• _TASK STATEMENT_: Each line must appear in the answer exactly as it does in the data.

[Start of section]

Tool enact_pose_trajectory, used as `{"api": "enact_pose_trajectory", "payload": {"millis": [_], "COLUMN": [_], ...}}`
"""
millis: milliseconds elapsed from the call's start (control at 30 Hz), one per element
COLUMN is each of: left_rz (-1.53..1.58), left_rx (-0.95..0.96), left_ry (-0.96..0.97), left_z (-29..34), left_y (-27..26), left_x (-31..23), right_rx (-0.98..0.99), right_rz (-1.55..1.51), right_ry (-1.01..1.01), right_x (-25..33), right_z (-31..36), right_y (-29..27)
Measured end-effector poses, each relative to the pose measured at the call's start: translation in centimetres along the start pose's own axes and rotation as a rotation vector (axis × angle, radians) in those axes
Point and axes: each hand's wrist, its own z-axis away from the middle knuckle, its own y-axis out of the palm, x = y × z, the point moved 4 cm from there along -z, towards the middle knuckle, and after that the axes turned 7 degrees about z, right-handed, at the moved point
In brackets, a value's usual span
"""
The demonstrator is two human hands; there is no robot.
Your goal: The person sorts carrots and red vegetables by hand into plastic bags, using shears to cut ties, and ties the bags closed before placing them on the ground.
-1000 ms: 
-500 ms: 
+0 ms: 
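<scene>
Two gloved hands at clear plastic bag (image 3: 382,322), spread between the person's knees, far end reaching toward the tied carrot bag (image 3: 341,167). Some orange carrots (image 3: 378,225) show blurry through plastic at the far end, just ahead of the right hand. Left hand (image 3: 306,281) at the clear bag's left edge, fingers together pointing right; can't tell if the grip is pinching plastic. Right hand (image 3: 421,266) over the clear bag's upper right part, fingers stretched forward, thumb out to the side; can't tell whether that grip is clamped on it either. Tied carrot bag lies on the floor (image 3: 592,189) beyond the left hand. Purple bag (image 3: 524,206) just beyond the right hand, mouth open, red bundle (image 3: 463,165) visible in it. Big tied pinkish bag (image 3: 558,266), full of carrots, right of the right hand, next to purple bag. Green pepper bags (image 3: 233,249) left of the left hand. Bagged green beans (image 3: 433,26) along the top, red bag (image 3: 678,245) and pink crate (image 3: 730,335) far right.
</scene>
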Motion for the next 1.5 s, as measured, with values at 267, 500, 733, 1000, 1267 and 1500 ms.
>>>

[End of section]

• _REPLY_:
Tool enact_pose_trajectory, used as `{"api": "enact_pose_trajectory", "payload": {"millis": [_], "COLUMN": [_], ...}}`
"""
millis: milliseconds elapsed from the call's start (control at 30 Hz), one per element
COLUMN is each of: left_rz (-1.53..1.58), left_rx (-0.95..0.96), left_ry (-0.96..0.97), left_z (-29..34), left_y (-27..26), left_x (-31..23), right_rx (-0.98..0.99), right_rz (-1.55..1.51), right_ry (-1.01..1.01), right_x (-25..33), right_z (-31..36), right_y (-29..27)
Measured end-effector poses, each relative to the pose measured at the call's start: translation in centimetres along the start pose's own axes and rotation as a rotation vector (axis × angle, radians) in those axes
Point and axes: each hand's wrist, its own z-axis away from the middle knuckle, its own y-axis out of the palm, x = y × z, the point moved 4 cm from there along -z, towards the middle knuckle, and after that the axes turned 7 degrees about z, right-handed, at the moved point
In brackets, a value's usual span
"""
The demonstrator is two human hands; there is no robot.
Your goal: The person sorts carrots and red vegetables by hand into plastic bags, using shears to cut ties, and ties the bags closed before placing them on the ground.
-1000 ms: 
-500 ms: 
+0 ms: 
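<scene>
Two gloved hands at clear plastic bag (image 3: 382,322), spread between the person's knees, far end reaching toward the tied carrot bag (image 3: 341,167). Some orange carrots (image 3: 378,225) show blurry through plastic at the far end, just ahead of the right hand. Left hand (image 3: 306,281) at the clear bag's left edge, fingers together pointing right; can't tell if the grip is pinching plastic. Right hand (image 3: 421,266) over the clear bag's upper right part, fingers stretched forward, thumb out to the side; can't tell whether that grip is clamped on it either. Tied carrot bag lies on the floor (image 3: 592,189) beyond the left hand. Purple bag (image 3: 524,206) just beyond the right hand, mouth open, red bundle (image 3: 463,165) visible in it. Big tied pinkish bag (image 3: 558,266), full of carrots, right of the right hand, next to purple bag. Green pepper bags (image 3: 233,249) left of the left hand. Bagged green beans (image 3: 433,26) along the top, red bag (image 3: 678,245) and pink crate (image 3: 730,335) far right.
</scene>
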Motion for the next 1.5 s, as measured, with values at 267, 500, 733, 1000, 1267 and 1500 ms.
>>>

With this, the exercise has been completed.